The action of Linoleic Acid (LA) is not mediated via PLC: (A): PLC activity was monitored by using S2 cells expressing the Drosophila muscarinic receptor (DM1) and eGFP-PH, which binds to PIP₂ and IP₃. Application of 50µM LA, under conditions which activated the channels, did not elicit any change in the eGFP-PH distribution, as monitored by confocal images of the GFP fluorescence (LA) relative to control. Application of carbachol (CCH) elicited a robust translocation of eGFP-PH to the cytosol, which was reversed by CCH removal (wash), thus indicating activation of PLC (n = 6). The relative fluorescence intensity at a cross section of the cell (marked by line) is also presented below the confocal images.

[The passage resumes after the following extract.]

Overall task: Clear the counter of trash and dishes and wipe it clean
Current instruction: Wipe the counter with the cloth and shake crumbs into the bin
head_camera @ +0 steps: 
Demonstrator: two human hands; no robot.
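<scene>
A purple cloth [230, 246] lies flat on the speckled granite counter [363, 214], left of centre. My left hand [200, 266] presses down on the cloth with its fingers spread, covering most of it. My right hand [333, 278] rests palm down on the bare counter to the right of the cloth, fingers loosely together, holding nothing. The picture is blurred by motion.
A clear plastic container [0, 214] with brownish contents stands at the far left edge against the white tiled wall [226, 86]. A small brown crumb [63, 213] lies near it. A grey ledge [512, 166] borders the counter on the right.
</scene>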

The time course of the fluorescence changes measured in the cytosol is presented on the right. (B). Western blot analysis of heads homogenate of dark raised WT and norpA^p24;;trp^P343 double null mutant flies. Head membrane was extracted with SDS buffer and subjected to Western blot analysis with antibodies specific for the Drosophila proteins TRP, NORPA and Dmoesin as indicated. No TRP and NORPA proteins were detected in the norpA^p24;;trp^P343 double mutant. (C). Left, Representative I-V curves measured by whole cell recordings from photoreceptors of the norpA^P24;;trp^P343 mutant lacking PLC and the TRP channel (see Figure 5B). In darkness the TRPL channels are closed (red curve 1). The effect of the 60µM LA was not altered by the absence of PLC and a linear I-V curve was obtained (black curve 4). The effect of LA at positive membrane potentials preceded that of negative membrane potentials (Curves 2 and 3, blue and purple respectively) in a similar manner to the results of S2. Application of 10 mM Ca²⁺ restored the outward rectifying I-V curve (green curve 5). Inset, enlargement of curves 1, 2 and 5, demonstrating more clearly the outward rectification. Right, the effect of LA on the current is presented at 90mV (black dots) and −90mV (dark red dots) as a function of time. The numbers correspond to the curves presented in the left (n = 4). (From [78], Copyright 2000 Society for Neuroscience).

Figure 6

Sequestration of cholesterol abolished the constitutive activity of TRPL channels. (A) Current–voltage relationships (I–V curves) measuring TRPL-dependent currents I–V curves obtained in response to voltage ramp (of 1 s duration) from S2 cells expressing TRPL and showing basal channel activity with strong outward rectification, typical for TRPL-dependent current (1). The TRPL channel activity was highly reduced after perfusion with 10 mM MβCD (2) and the effect was irreversible, even after washout of MβCD (3) (n > 10). (B) Time course of the MβCD effects on TRPL currents in S2 cells. Current densities are shown as a function of time. Series of I–V curves were derived from repeatedly applied voltage ramps every 5 s and currents were measured at ± 120 mV holding potentials as a function of time under the various experimental conditions as indicated. The numbers correspond to the numbers on the I–V curves in (A). (C) Statistics of the cholesterol depletion experiments in S2 cells. Cholesterol depletion by MβCD had a significant effect on the positive TRPL currents at 120 mV (n = 5, values are average ± SEM, paired Student t-test, * p ≤ 0.05). (From [121]).